Ethiopian longhorns and our curriculum

That curricula of key disciplines in developing countries are not catering to national needs is a pervasive problem.

The writer is associate professor in the departments of Biomedical Engineering and Medicine at Boston University

Recently, in a meeting with colleagues from the Ministry of Education in Ethiopia, a former education minister told me a remarkable story. “We wanted to increase our capacity in agricultural engineering and animal husbandry” he told me. “So we looked for the best programmes around the world to see what we can do to improve our own capacity in this area. The programmes in the US are always attractive to us Africans,” he said with a sheepish grin, acknowledging the post-colonial dynamics of the world. “We decide to use a similar curriculum as they did and our students loved it. It was more detailed and more exciting than what we had been teaching. The books were beautiful”, he acknowledged.  Only after a few years did they realise that the focus of the programme, that they were following and were remarkably proud of, was on crops and animals found in Texas but not in Ethiopia. In particular, the emphasis of the programme had been on raising and using the iconic Texas cattle, the longhorns, that is not only absent from Ethiopia, but it is found nowhere in the entire African continent. After much debate and the realisation that their agricultural engineering and animal husbandry programme had little value to the society, the Ethiopians decided to change their curriculum for more appropriate context.

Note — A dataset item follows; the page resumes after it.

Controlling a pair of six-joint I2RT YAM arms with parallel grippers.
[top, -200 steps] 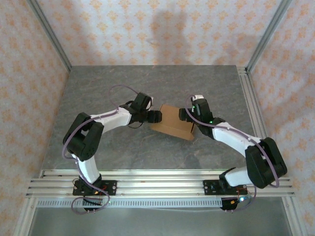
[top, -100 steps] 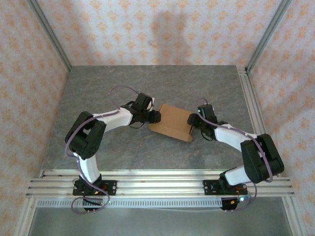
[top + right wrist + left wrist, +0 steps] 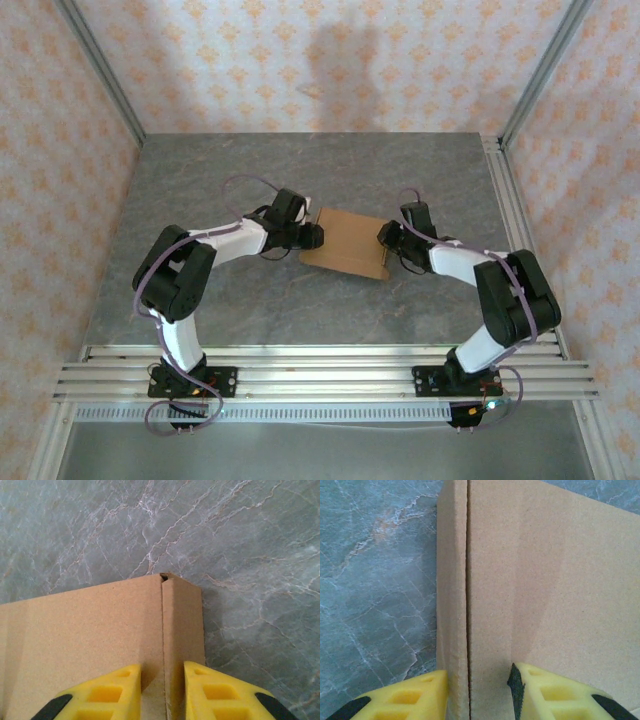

The story is both hilarious and sad. The fact that curricula of key disciplines in developing countries are not catering to national needs is a pervasive problem. The problem, unfortunately, is well and thriving in Pakistan, particularly in the discipline of biomedical engineering. Recently, I had the joy of meeting a few faculty members and plenty of students enrolled in biomedical engineering in Pakistan. They, like their peers in the US or elsewhere, were dynamic and interested in big challenges. Yet, the courses or the challenges they talked about had little, if anything, to do with the big healthcare challenges in Pakistan. Now, I am all for thinking big and coming up with bold and transformative ideas. I also believe that we have to learn from the best institutions around the world in shaping and delivering our curriculum, but I have a problem if our own biomedical engineers have no knowledge or capacity to tackle the long-standing problems of our society. Among the students that I met, none had ever been to a local hospital’s biomedical department, had never talked to health professionals about the challenges they face or was ever told about the urgent needs of the society in tackling, curing or managing high impact disease. None of them knew that Pakistan has the third highest child mortality rate in the world and one of the highest burdens of maternal mortality and that we desperately need novel solutions to change the status quo. The only topics relevant to Pakistan, as one student remarked, are taught in Pakistan Studies!


I do not believe that all is lost, just yet. There are some entrepreneurial students, who, based on their own initiatives, are developing mobile phone apps for biomedical applications. But this is too little and often not scalable. First, not all problems can, or should, be solved using mobile phone apps. We have to think outside the (mobile) box here to come up with solutions for our problems, not get a solution first (in this case an app) and then find the appropriate problem to apply our solution to. Second, these students are not getting any help from their curriculum or existing educational infrastructure to see the challenges first hand. Little is being done to change the curriculum to develop capacity in meeting the national public health needs.

Finally, I also want to dispel a common myth, that somehow our biomedical or engineering challenges are simple or intellectually less rigorous. Great solutions to our problems not only have tremendous social impact, they also make great economic sense. With most of the world living in developing countries, the market size for innovations is large and ever increasing. Addressing the complexity of our challenges will lead to development of new technologies and uncovering of new multi-disciplinary knowledge. The opportunity to make deep dents in the number of children, men and women dying due to preventable causes is here, but we have to recognise that the status quo is no longer acceptable — we can choose the path of impact or study about the proverbial longhorns. Let’s hope it’s the former.

Published in The Express Tribune, November 11th, 2013.